The vast work effort in a VOD model is typically focused on the searchability and discoverability of content. Good metadata is essential for text-based searches and recommendations. Applying this is easiest done at source, but given that the elementary streams where such metadata can be stored vary greatly from one file format to another, maintaining continuity as archives are transcoded can be incredibly complex. Notably schemes such as SCTE35 are emerging as a strategy to try to unify some of this metadata where it is used for workflow signaling.
There are search systems that can fingerprint/hash multimedia content. For example, if you upload content that has already been fingerprinted into a platform such as YouTube, you will find that it is quickly spotted by automated processes, and these can effectively take down the content, or at least alert you that you are in breach of someone else's claim to the content's copyright.
Figure 3.5 Storage model.
Digging deeper into the technology models for delivery, I like to think of a pyramid (Figure 3.5) whose base is remote storage, and whose pinnacle is the CPU and the local machine's memory.
As we work up the storage model, access time decreases, and yet typically cost increases. In a thin-client streaming device we can flatten the model to exclude OFFLINE and LOCAL HDD, and the content is copied directly from the remote HDD to the RAM, and then rendered by the CPU (or possibly by the GPU that would sit alongside the CPU in the model).

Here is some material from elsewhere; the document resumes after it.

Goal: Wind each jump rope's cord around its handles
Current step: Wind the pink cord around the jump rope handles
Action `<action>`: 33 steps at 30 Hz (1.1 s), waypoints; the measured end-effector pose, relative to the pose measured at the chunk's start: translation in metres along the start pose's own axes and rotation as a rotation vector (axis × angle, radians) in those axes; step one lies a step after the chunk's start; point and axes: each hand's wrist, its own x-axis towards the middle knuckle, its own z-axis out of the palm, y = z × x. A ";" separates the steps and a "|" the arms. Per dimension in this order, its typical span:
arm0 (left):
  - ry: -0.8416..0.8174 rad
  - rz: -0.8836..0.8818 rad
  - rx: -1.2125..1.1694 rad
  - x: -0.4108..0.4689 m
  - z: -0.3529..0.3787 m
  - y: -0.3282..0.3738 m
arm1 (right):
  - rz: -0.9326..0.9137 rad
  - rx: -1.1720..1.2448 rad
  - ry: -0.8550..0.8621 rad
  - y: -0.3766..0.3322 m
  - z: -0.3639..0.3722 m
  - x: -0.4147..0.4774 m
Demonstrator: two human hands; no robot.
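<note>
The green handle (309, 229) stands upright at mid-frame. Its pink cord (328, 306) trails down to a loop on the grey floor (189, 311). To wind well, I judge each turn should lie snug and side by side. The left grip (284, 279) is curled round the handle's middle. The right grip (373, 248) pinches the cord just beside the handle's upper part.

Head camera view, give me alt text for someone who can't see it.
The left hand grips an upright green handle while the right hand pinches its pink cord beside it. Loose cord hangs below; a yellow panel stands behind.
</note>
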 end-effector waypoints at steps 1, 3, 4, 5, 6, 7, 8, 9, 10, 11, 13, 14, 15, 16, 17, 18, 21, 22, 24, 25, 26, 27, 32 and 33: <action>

Obviously the cheapest storage model is typically OFFLINE - so storage on a DVD, for example, the one created, costs very little to maintain - there is no electricity involved, nor any need to maintain a system to host the DVD, unless it is mounted in a robotic retrieval system. While I was helping BT Rich Media in the early 2000s, they had a large DVD storage system with a robotic arm that could, within a few seconds, locate, pull, and bring online any one of thousands of DVDs. This was fairly practical, until the volumes of on-demand content grew vast, simply because a single film may be encoded into many formats. What typically happens today is that there is a “mezzanine” high-quality archive stored on REMOTE HDD, and as it is pulled through the network, “in workflow treatments” (see Section 3.3.1) can create ephemeral transcodings of the file suited to the particular client. While this bucks the end-to- end model of classic network architecture, it proves to be efficient as a balance between cost and speed. If the network caches the content for a period, and if several users all want a popular file and all request the same transcoding, it can be retrieved from the network cache rather than repeatedly pulled from the REMOTE HDD “origin.” Then the cache can be purged once the file is no longer popular.
Good cache management can reduce the workload, so CDNs are masters of tuning and optimizing this balance.
While much of the recent decade has seen a move to place SSDs into the HDD layer, which is naturally faster, what we increasingly see is a top-level trend to massively enlarge the RAM layer. Platforms such as the Open Compute Platform are working hard to enlarge the role of RAM in ephemeral storage of increasingly large data assets.
There is a great book called Multimedia Servers by Sitaram and Dan that digs into this space in considerable depth.
Up to this point, I hope I have given you a high-level range of thoughts and anecdotes that will help you think widely about your workflow architectures and plan them properly. Small differences to design can make massive differences to your operations, so take your time when developing even simple systems, particularly if you are anticipating scale.